Easter party excitement was in the air when seventy of us joined together, dressed to impress, for the vintage-themed Easter party. The room was decorated beautifully and the smell of cooking filled the air. A buffet lunch of soup, pasta, omelettes, salads, and chicken drumsticks was followed by fruit, cheese, chocolate cakes, brownies, and traditional apple crumble. We then took part in a quiz, testing everybody’s knowledge of Easter traditions. After the quiz, the Sunshine Kings performed some upbeat swing jazz, and we danced the afternoon away. As the day came to an end, we began to wind down, and nibbled on some leftover food and dessert. The party was a real success, and we all thoroughly enjoyed ourselves.

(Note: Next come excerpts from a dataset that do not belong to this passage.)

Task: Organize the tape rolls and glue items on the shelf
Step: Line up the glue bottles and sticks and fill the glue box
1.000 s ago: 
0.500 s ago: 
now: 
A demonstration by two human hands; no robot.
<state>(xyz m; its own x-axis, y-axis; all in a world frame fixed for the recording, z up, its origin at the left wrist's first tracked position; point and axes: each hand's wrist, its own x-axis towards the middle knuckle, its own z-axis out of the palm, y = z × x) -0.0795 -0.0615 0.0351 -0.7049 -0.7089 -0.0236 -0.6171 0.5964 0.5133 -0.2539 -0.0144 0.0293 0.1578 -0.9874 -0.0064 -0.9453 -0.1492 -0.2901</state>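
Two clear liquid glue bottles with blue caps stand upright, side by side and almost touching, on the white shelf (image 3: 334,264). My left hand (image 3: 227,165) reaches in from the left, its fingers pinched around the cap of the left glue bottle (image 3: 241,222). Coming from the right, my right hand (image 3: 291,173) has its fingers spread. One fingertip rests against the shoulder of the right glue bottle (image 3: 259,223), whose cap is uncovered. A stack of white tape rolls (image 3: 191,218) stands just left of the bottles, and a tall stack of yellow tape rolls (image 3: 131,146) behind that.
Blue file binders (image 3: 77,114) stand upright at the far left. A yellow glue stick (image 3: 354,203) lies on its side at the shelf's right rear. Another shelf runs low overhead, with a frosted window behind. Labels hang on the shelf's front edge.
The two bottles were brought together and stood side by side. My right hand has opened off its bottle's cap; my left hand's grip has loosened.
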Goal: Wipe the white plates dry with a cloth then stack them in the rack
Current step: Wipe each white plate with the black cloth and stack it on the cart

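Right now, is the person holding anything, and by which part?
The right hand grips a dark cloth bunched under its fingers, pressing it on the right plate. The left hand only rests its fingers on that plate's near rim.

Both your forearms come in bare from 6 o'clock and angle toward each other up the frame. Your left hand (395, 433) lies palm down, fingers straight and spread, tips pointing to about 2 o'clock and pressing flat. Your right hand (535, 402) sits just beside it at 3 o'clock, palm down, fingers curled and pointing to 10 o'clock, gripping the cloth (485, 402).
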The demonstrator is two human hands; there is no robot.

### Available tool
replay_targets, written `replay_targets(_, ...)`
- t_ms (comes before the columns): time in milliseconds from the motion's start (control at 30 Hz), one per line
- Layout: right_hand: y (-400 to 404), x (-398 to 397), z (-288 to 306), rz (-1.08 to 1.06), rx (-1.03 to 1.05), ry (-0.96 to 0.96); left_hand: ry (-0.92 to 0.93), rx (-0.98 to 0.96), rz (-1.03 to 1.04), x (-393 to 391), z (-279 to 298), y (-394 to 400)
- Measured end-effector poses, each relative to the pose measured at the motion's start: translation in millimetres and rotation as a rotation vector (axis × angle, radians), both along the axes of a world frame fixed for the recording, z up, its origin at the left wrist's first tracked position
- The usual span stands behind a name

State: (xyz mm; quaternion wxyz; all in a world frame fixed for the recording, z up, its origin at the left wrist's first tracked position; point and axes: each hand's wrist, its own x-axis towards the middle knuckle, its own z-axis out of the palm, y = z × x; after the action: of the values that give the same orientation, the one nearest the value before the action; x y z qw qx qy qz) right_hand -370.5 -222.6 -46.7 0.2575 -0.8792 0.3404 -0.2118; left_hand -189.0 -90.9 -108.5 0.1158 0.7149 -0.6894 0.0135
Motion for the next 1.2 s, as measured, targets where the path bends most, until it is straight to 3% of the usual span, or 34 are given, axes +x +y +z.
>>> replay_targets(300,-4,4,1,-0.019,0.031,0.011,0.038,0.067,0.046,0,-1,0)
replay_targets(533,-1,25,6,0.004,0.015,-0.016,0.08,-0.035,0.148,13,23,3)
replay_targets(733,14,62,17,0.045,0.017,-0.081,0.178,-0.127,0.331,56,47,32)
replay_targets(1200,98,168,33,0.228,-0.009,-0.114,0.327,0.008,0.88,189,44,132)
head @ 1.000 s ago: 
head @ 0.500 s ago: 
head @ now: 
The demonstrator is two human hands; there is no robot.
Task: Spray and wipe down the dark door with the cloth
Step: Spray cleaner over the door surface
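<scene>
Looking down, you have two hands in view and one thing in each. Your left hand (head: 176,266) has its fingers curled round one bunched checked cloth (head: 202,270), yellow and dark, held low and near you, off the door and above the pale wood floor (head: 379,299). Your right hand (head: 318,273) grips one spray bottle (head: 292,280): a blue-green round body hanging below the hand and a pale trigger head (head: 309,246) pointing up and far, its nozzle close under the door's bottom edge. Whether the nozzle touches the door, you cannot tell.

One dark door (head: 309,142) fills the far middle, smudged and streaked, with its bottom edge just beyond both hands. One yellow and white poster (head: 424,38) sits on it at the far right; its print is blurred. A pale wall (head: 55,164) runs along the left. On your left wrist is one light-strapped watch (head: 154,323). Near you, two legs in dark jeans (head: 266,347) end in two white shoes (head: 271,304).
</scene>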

Claremont Panel Discussion: Lady Sainsbury and Wayne Sleep OBE


On a sunny afternoon in April, Claremont welcomed a visit from  dancers Wayne Sleep OBE and Lady Sainsbury, aka Anya Linden. Both inspirational figures, they have contributed a huge amount to the dancing world and as philanthropists. Lady Sainsbury danced as a ballerina with the Royal Ballet, working with choreographers including the great Frederick Ashton, John Cranko, and Kenneth MacMillan. She married John Sainsbury in 1963, whose mother was a dancer with de Valois. Lady Sainsbury retired as a ballerina after her second child. With her husband, Sir John, Lady Sainsbury now manages the Linbury Trust which gives up to £5m a year to charities, and her Linbury Prize for Stage Design is an important stepping stone for young designers entering professional life. The Linbury Trust has also been generous to the work of Claremont, including the provision of  a beautiful new sprung dance floor in the Old Hall. Wayne Sleep began singing and dancing at an early age. His tenacity, aspiration, and zest for life made him a wondrous senior principal dancer with the Royal Ballet, which he joined around the time that Lady Sainsbury left. Wayne has had many parts created for him, both in ballet and  musicals. He himself created and performed the infamous role of Mr. Mistoffelees in West End hit Cats! Wayne continues to perform and to support young dancers through his charitable foundation. Their visit to Claremont kicked-off with a vibrant performance from Claremont’s Funky Disco Dancers. Lucien Paul Stanfield then interviewed our guests and facilitated questions from the audience. The hall was completely packed and the atmosphere spirited! Thank you to everyone who came.



International Women’s Day


This year Claremont celebrated International Women’s Day by hosting a whole week of events, trips, discussions and activities! This year’s International Women’s Day theme was ‘Pair for Parity’, focusing on striving for further gender equality worldwide. At Claremont we began our week of events with an IWD activity day, with crafts, quizzes and card-making for important women in our lives. The week continued with a trip and guided tour around the Saatchi gallery’s all female-artist exhibition, Champagne Life. At the end of the week, on a Friday afternoon, we enjoyed a ‘Pair for Parity’ panel discussion chaired by Karis (who was doing her internship at Claremont) with Victoria Showunmi (UCL), Monsura Mahmud (Solace Women’s Aid) and Bula Chakravarty-Agbo (South London Women’s Artists). The discussion generated a great forum to discuss and challenge gender roles, as well as highlighting the many successes and achievements of women! We also hosted an interesting seminar run by our centre and clinical manager at Claremont Project, Dr Claire Marshall. Claire opened by emphasising the importance of distinguishing between sex and gender; relating sex with our physical appearance and gender with an idea created by society. We then heard touching stories from: Sylvia Dolan, Cecilia Abdeen, Joan Ball, Heather Ottway, Lori Keifer and Isabelle Matthews. They shared their fascinating experiences, covering a range of topics including; love, domestic violence, sexual discrimination and career development. It was a heartfelt afternoon of honest sharing. It also highlighted how society has changed, and how much more still needs to improve on issues of gender equality. It was a truly fantastic week of events—thank you to everyone who participated.